Scandal-ridden Bishop Eddie Long has temporarily stepped down from the pulpit of New Birth Missionary Baptist Church to take care of “family issues” — his wife Vanessa’s filing for divorce from the troubled prosperity preacher. After some confusion in the press about whether First Lady Long had withrdrawn the divorce request, her lawyer confirmed the filing of divorce papers, and said that any further statements, if any, would come from her lawyers. If the divorce goes through, it will Long’s second marriage to end in divorce. His first marriage ended with claims of maltreatment and a “violent and vicious temper” exhibited towards his first wife, Dabara S. Houston.

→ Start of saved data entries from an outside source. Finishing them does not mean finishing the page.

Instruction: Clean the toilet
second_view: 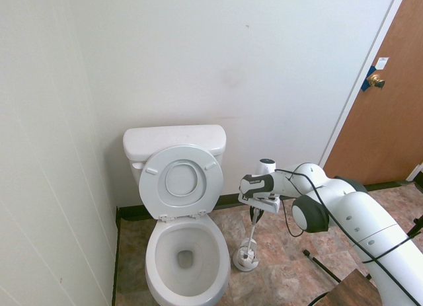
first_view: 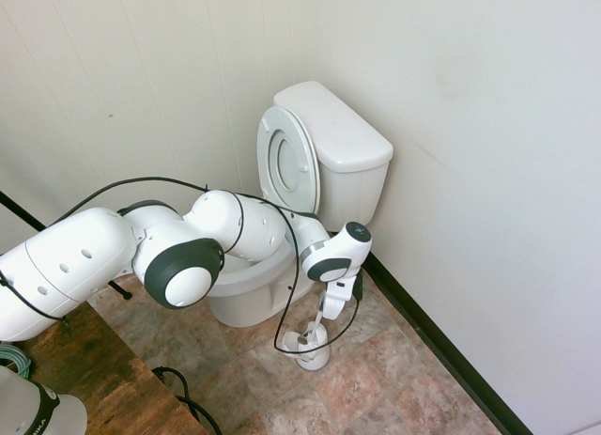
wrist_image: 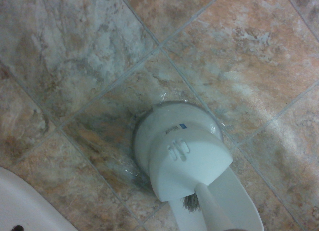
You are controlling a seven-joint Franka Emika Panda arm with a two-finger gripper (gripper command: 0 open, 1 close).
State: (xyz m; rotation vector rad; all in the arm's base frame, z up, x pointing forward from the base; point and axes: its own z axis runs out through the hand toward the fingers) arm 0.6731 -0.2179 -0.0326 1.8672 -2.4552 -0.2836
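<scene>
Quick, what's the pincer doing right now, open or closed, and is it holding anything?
Pincer: closed on the slim white handle of the toilet brush, above its white holder.

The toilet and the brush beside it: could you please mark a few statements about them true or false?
1. The toilet has its seat and lid raised. True.
2. The brush holder stands on top of the tank. False: it stands on the floor beside the toilet.
3. The gripper is shut on the handle of the brush. True.
4. The brush is already scrubbing inside the bowl. False: its bristles are at the holder.
5. The holder is white. True.
6. The door is wide open. False: the door is closed.
</scene>
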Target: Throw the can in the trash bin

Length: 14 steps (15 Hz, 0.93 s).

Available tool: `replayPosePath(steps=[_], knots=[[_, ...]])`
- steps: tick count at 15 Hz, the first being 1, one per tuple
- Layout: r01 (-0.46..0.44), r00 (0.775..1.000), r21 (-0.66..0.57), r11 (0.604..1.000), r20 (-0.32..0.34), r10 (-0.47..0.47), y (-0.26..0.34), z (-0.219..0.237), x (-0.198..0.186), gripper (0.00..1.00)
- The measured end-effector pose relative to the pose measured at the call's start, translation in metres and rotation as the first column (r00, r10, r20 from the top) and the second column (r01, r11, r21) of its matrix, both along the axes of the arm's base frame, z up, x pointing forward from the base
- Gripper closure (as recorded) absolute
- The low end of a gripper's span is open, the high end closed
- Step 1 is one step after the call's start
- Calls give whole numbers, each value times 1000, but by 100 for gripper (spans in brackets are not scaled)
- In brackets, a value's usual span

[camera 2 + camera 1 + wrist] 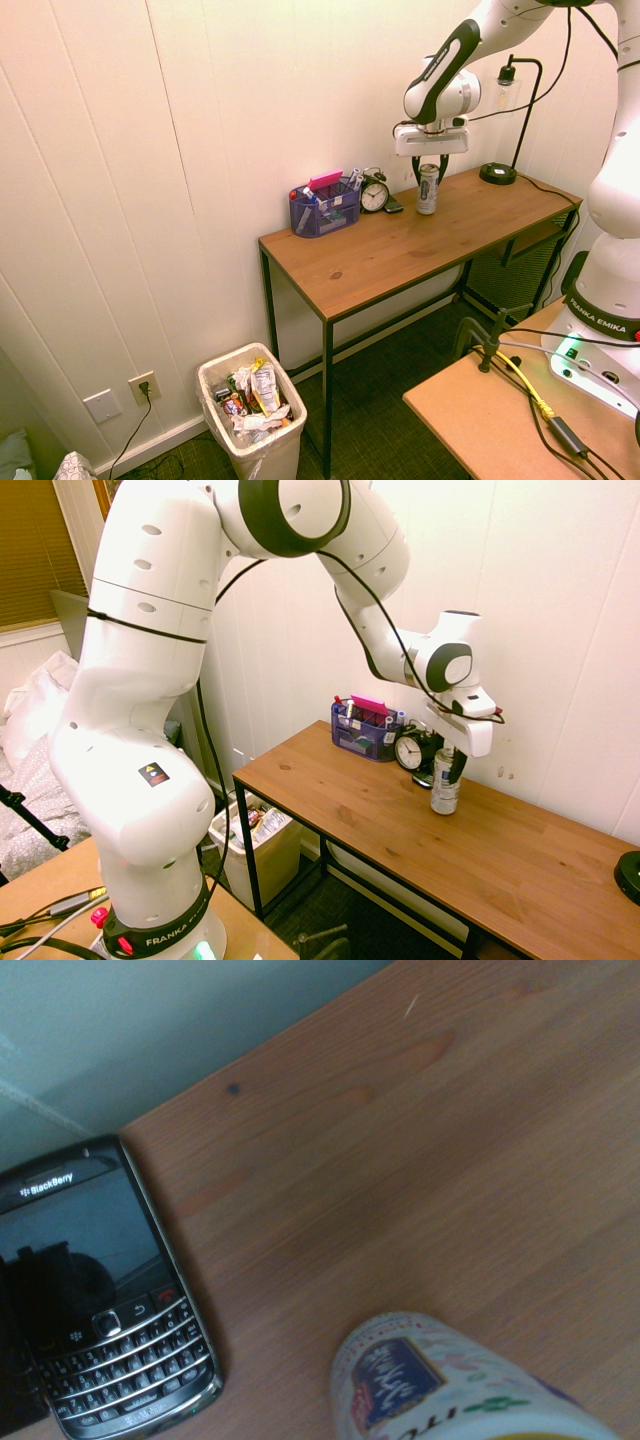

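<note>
We see a pale panelled wall [220, 100] behind a brown wooden tabletop [350, 270] on a dark metal frame. The can [428, 201], silver with dark print, stands upright on the tabletop, near the wall. Our end effector [429, 182] points down over it, its two fingers drawn in to the can's width and closed on its upper part, one on each side. Beside the can we have a BlackBerry phone [120, 1300], then a round black alarm clock [374, 196] and a blue-purple organiser [325, 214] holding pens and a pink item. A black lamp [498, 174] stands on the can's other side. The cream-white trash bin [272, 461], with rubbish inside, is on the floor by the organiser's end of the tabletop.
</note>
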<state>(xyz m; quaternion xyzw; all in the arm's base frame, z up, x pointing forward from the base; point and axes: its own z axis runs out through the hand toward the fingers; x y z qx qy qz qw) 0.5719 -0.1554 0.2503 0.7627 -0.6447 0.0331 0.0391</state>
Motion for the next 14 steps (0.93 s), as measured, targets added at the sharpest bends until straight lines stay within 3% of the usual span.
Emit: replayPosePath(steps=[7, 11, 14], knots=[[-32, 999, 37, 999, 35, 31, 13, 21, -4, 100], [-189, 981, 113, 975, 58, 183, 82, 55, -60, 100], [-348, 937, 145, 926, 92, 338, 174, 92, -98, 100]])
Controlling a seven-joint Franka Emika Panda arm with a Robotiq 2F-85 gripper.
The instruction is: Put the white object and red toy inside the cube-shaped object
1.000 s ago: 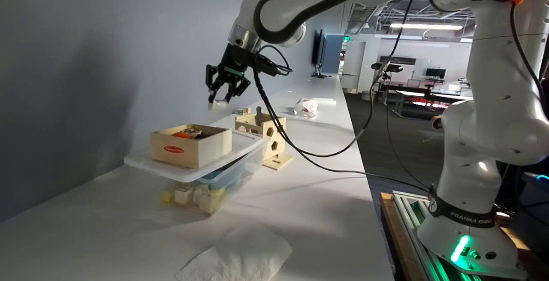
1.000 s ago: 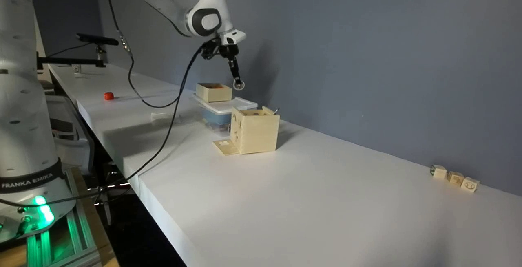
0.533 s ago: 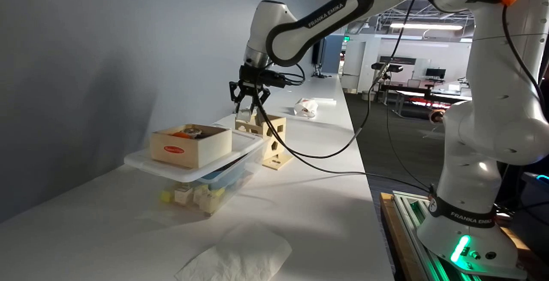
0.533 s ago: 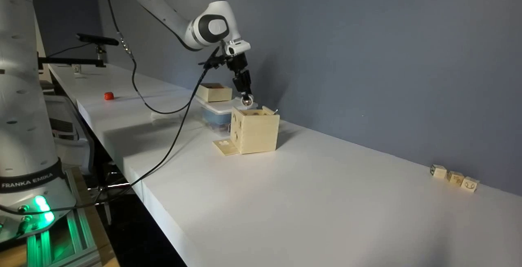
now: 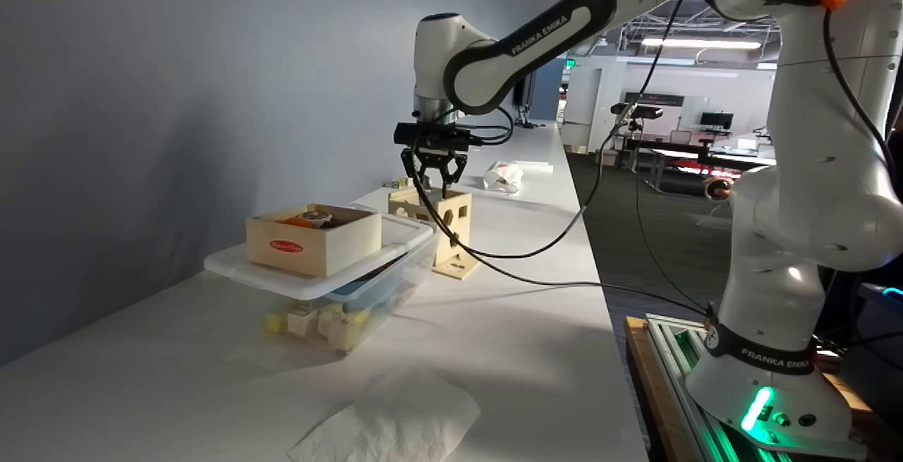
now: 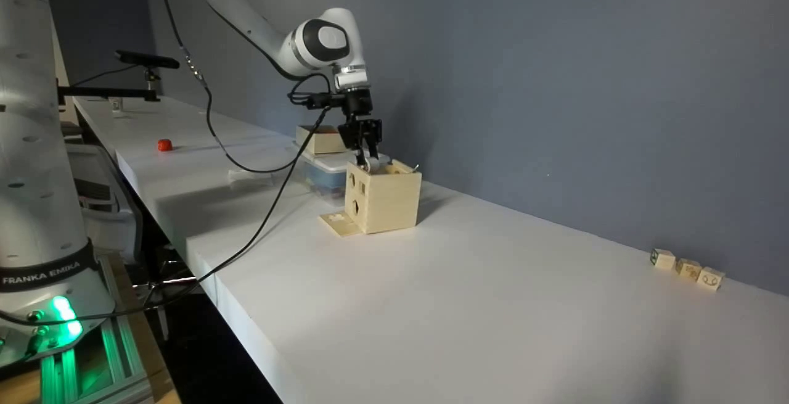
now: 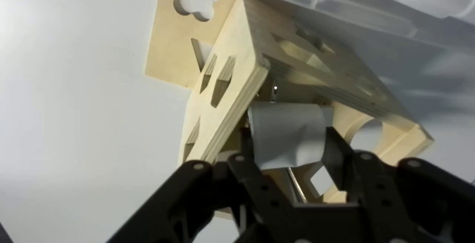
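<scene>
The cube-shaped object (image 6: 391, 203) is a light-wood cube with an open top and cut-out holes; it also shows in the other views (image 5: 458, 221) (image 7: 245, 73). My gripper (image 6: 368, 156) points down at its open top and is shut on the white object, a short white roll (image 7: 287, 135). The roll shows at the cube's rim in an exterior view (image 6: 372, 164). In the wrist view it lies between the cube's walls, close to the left one; I cannot tell its exact depth. The red toy (image 6: 164, 145) lies far off on the table.
A metal utensil (image 7: 296, 185) stands inside the cube. A flat wood panel (image 6: 341, 223) lies beside it. A clear tub (image 5: 381, 293) carrying a wooden tray (image 5: 353, 243) stands close by. Small blocks (image 6: 688, 269) lie by the wall. Crumpled paper (image 5: 504, 176) lies farther back.
My gripper has come down and across from above the tub side to the cube's open top, turning upright, with the white object held. The cube has turned slightly.
</scene>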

Meanwhile, Bishop Long was left to address the issue before his Sunday congregation at New Birth, and a gathering of protesters holding “Bishop Long must go” signs in front of his Atlanta megachurch. According to the blog PimpPreachers.com, a group of protesters were “Occupying New Birth” and demanding that Long leave the church he has pastored since 1997. At its peak, New Birth boasted 25,000 members, a figure that sank as Long was accused of sexual abuse and assault by young male congregants last year, claims Long settled in secret in May. The Occupy group passed out flyers which read, “The People must rise up and occupy the pulpits, the tithe money bank accounts and portfolios of the clergy class.” The group says it represents an organization based in Memphis called Commission Holding Religious Institutions in Sacred Trust, (CHRIST).
Inside New Birth, Eddie Long told his congregation that “Imo take a little time off to work with my family.” You have to wonder why it took his wife’s divorce filing for him to finally make this decision. Claiming that Vanessa was his “spiritual rock,” Long said, “I love her, I love my children, we’re gonna work it out.” Long characterized his stepping down as “not stepping down, but stepping up,” ostensibly to take care of his family, and also told the church, “I’m your father and she’s (Vanessa Long) your mother.”
Clearly, it took a payout of millions of dollars, lawsuits, and a divorce filing for the good Bishop to figure out that it was time to get out of the pulpit. For a man who consistently preached about the roles of men and women in marriage, Long’s track record is dismal. Worse, he may be lying not only to his parishioners, but to himself, about who he truly is as a person. One hopes that this time away from the pulpit will provide Long time not just to heal his family, but for him to find out who he really is, and stop fleecing his flock in the process.